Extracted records

****************

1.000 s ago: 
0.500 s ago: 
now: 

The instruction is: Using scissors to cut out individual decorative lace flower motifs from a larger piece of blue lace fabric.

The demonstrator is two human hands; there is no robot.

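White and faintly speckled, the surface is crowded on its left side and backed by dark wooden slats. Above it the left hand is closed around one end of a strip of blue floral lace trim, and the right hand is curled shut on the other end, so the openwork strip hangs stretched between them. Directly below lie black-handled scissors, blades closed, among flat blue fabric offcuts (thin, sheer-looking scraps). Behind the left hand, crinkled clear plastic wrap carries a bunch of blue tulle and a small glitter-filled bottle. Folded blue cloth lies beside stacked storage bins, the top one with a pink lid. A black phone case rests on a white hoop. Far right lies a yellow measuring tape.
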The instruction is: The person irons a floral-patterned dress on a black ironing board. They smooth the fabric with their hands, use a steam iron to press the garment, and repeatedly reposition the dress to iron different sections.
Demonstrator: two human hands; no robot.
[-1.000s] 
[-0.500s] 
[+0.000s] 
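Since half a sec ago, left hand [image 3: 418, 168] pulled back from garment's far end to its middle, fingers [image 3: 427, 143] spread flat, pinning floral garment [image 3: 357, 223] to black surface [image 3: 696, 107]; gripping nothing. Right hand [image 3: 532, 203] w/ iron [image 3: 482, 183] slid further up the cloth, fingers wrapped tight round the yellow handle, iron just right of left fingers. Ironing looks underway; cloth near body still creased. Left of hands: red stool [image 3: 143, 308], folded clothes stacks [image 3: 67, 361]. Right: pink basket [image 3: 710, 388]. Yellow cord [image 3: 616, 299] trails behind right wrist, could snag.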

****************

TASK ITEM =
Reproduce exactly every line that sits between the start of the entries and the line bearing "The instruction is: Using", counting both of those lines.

RESPONSE TO THIS TASK =
1.000 s ago: 
0.500 s ago: 
now: 

The instruction is: Using scissors to cut out individual decorative lace flower motifs from a larger piece of blue lace fabric.

The answer is finished.